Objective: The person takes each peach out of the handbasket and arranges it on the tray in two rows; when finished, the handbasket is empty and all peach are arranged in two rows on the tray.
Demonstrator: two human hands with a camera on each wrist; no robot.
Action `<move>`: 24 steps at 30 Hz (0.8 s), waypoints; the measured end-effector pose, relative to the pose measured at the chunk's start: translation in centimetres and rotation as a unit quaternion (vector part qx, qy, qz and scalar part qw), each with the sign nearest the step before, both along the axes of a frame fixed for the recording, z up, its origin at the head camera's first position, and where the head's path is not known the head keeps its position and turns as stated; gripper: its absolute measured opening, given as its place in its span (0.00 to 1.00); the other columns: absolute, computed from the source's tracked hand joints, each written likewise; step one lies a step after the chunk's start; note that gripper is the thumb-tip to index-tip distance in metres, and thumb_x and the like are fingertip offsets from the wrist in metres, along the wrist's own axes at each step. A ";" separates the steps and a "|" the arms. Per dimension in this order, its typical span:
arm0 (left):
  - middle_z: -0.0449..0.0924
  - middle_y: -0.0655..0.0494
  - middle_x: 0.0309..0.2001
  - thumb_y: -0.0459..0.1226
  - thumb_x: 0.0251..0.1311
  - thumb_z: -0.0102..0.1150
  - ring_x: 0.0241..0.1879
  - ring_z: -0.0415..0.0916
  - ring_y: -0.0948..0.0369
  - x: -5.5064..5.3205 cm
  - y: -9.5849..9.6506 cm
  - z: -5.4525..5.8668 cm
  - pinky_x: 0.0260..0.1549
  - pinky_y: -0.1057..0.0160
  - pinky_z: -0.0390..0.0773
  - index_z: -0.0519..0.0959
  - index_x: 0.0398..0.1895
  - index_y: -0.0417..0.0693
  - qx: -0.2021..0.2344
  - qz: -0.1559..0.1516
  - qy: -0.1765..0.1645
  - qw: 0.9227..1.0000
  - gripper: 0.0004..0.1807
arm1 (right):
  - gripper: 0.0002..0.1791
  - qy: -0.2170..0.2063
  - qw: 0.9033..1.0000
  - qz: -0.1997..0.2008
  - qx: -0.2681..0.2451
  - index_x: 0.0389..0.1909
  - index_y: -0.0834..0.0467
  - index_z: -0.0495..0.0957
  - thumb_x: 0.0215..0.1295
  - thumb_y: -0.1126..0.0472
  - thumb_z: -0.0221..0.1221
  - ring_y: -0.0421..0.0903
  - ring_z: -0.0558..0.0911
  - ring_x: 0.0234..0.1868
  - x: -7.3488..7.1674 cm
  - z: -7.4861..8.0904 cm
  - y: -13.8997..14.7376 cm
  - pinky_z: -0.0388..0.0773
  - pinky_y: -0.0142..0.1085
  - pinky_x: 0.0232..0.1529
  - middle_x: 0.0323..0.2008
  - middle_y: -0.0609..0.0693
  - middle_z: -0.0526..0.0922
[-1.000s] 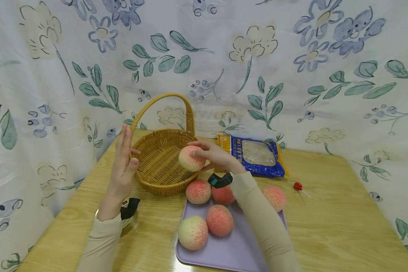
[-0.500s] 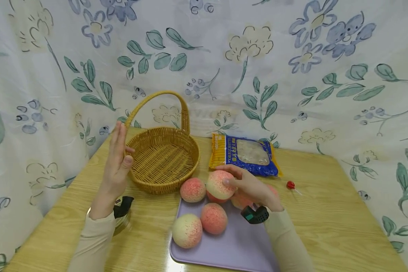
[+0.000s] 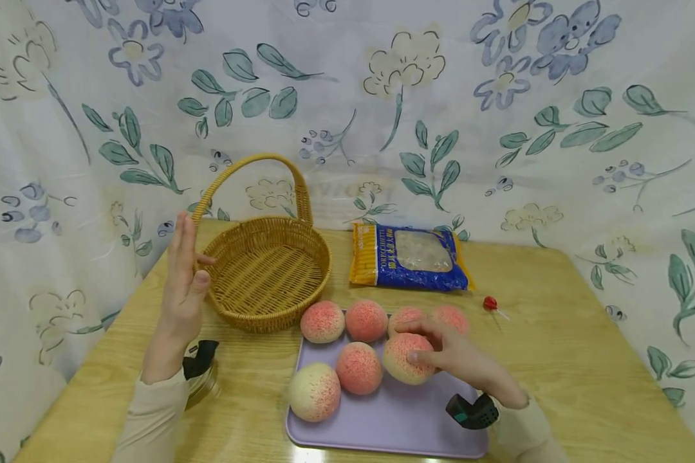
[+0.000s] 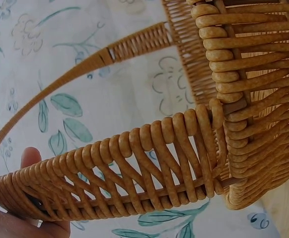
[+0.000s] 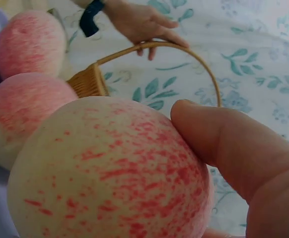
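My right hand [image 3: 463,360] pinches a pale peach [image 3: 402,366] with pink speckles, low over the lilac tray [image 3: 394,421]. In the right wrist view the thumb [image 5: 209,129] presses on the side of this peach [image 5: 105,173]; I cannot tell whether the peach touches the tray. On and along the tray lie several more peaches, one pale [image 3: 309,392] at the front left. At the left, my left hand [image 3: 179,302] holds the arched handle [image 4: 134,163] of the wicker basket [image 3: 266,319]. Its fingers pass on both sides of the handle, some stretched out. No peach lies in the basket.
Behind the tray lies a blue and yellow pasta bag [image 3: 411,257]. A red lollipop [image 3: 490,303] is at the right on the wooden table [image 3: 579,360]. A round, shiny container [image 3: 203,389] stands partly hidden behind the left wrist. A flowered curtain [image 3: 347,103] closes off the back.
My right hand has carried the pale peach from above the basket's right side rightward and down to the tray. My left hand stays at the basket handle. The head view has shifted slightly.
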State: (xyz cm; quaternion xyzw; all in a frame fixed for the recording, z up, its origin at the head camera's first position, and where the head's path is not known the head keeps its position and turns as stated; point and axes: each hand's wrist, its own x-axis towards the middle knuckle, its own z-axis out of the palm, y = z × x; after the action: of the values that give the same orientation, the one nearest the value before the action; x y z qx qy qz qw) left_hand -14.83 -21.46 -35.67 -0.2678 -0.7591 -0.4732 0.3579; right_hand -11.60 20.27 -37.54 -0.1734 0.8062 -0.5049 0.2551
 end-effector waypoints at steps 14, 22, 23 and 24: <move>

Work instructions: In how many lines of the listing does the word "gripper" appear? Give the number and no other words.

Answer to this task: 3